The owner of the lot took a few months to think about information technology before telling John he had decided to build on it. Now the neighbor'south house is near finished; John and Elaine walk behind the house explaining what it looked like when they were raising their sons here; John points to where Hashemite kingdom of jordan would stand with the football, directing his two younger brothers. And over hither is where Justin would throw the football to himself while his brothers looked out the window and shook their heads.

Then much of their lives played out on this clay below their feet. It's all unspooling in their minds. They remember the chaos of the three-game weekends: Justin's Pee Wee games; Rickey's high school games; Jordan's LSU games. Information technology'due south been several years, simply they still run across it all, correct there in the clay of the nextdoor lot. "A lot of practiced memories," Elaine says quietly. They go silent. Finally, John says, "I'm glad we had it for the time we did." He shrugs and walks dorsum to the house. He'll be on a plane tomorrow. His son's got a game.

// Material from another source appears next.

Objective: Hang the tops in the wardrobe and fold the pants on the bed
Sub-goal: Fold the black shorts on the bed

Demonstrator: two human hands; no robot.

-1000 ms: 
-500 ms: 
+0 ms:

Video producer: Sandarvis Duffie; Video editor: Tawney Luna. Art Direction past Cornel Beard. Wardrobe styling by Chanelle Whimper and Darnell Booker; training past Robb Kelly. Look 1: Jacket by Rhude, turtleneck by H&M, pants past Amiri and shoes by Louis Vuitton; Look 2: Jacket by Zara, jeans by Abercrombie & Fitch, shoes by Louis Vuitton; Look iii: Jacket by Saint Michael, sweats past Gallery and shoes by Dior. Accessories: bondage and grill by Leo Khusro; bracelets by Lakeside Diamond; glasses by Oakley and Louis Vuitton. Furniture courtesy Blu Dot.